Manche Männer erfreuen sich gerne an der Nacktheit ihrer Freundin, insbesondere dann, wenn diese gerade nicht greifbar ist. Für solche bildbezogenen Typen könnte es ganz sinnvoll für die Freundin sein, wenn sie ihm Aktfotos schenkt. Doch ein Aktfoto von sich kann auch verschiedene Probleme nach sich ziehen.

Zunächst sollte man bedenken, dass ein gutes Aktfoto nicht einfach zu machen ist. Man braucht eine gute Studio-Anlage, um eine perfekte Ausleuchtung der Nacktheit zu sichern. Oder man geht für das Aktfoto in die freie Natur, was auch viel Spaß machen kann, wenn man hinterher das Aktfoto für die Vergrößerung auswählt. Bei dieser Auswahl kann man dann überlegen, ob das Aktfoto eher zurückhaltend oder eher provokativ gewählt werden sollte. Provokative Aktfotos gehen bereits in den Bereich der Pornografie und zeigen die Vulva unrasiert oder sogar geöffnet.

Überzeugend wirkt ein Aktfoto nur, wenn das Modell eine gute erotische Performance bieten kann. Auch füllige Modelle können von einem Profifotografen gut im Bild umgesetzt werden, doch es ist dann oft schwierig den Grad zwischen Performance und Peinlichkeit zu meisten.

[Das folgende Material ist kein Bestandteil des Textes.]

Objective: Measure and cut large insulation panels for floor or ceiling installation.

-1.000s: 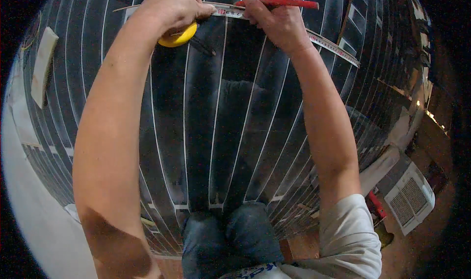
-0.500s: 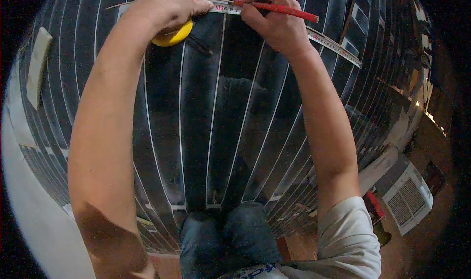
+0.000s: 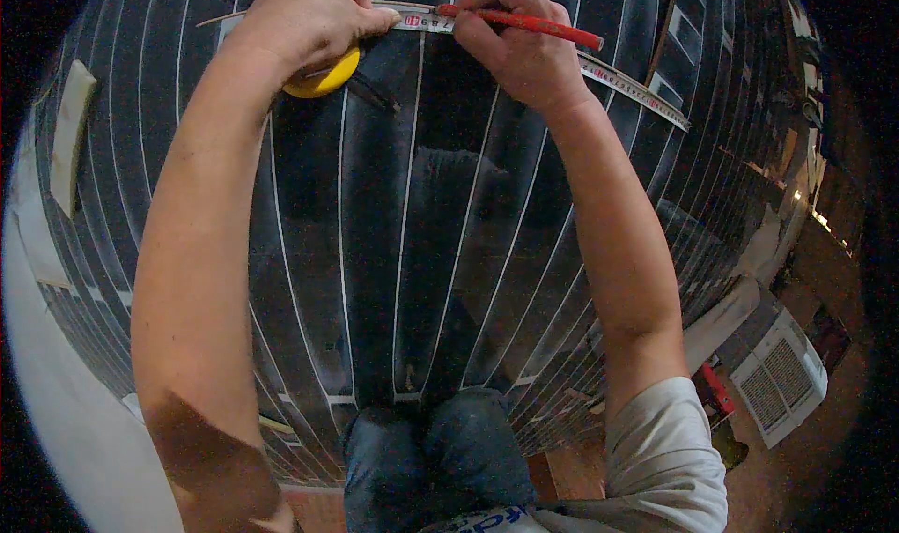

Man sollte sich als Frau klar machen, dass das Aktfoto beim Freund auch dann noch vorliegt, wenn die Freundschaft mal zu Ende sein sollte. Selbst wenn der Ex-Freund dann das Aktfoto wieder rausrückt, so kann er doch inzwischen das Foto eingescannt haben, womit ihm nach wie vor die volle Verfügbarkeit bleibt. Man kann also nicht ausschließen, dass der Ex-Freund aus Frust das Foto für eine Veröffentlichung im Internet vorsieht. Schließlich gibt es viele Internet-Plattformen, die mit Fotos von Ex-Freundinnen bestückt werden und dort bekommt jeder User dann Einblicke, die eigentlich nur für die private Nutzung vorgesehen waren.